Item 5.03 | Amendments to Articles of Incorporation or Bylaws; Change in Fiscal Year. |
On January 29, 2025, Aclarion, Inc. (the “Company”) filed a Certificate of Amendment to the Amended and Restated Certificate of Incorporation of the Company (the “Certificate of Amendment”) with the Secretary of State of the State of Delaware to effect a reverse stock split of the Company’s common stock at a ratio of one-for-three hundred thirty five (335).
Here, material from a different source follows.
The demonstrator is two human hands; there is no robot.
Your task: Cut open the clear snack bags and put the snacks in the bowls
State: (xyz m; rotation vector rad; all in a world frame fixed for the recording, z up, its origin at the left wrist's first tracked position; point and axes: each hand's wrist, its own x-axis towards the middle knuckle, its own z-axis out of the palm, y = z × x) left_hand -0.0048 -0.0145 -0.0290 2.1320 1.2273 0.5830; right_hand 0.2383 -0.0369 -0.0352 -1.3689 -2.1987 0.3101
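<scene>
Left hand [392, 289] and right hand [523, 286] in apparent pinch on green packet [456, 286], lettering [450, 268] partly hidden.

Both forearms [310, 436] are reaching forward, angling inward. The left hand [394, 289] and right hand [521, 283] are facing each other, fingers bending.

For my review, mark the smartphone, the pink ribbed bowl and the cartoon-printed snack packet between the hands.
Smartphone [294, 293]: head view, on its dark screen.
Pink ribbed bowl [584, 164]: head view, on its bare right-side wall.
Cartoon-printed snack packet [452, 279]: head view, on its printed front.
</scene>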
The Certificate of Amendment provides that the reverse stock split became effective as of 5:00 P.M. Eastern Time on January 29, 2025 (the “Effective Time”), at which time every three hundred thirty five (335) shares of the Company’s issued and outstanding common stock were automatically combined into one (1) issued and outstanding share of common stock, without any change in the par value per share. The Certificate of Amendment provides that in the event a stockholder would otherwise be entitled to receive a fraction of a share of common stock, such stockholder shall receive one whole share of common stock in lieu of such fractional share and no fractional shares shall be issued.
Trading of the Company’s common stock on Nasdaq on a split-adjusted basis commenced at market open on January 30, 2025. The new CUSIP number for the common stock following the reverse stock split is 655187300.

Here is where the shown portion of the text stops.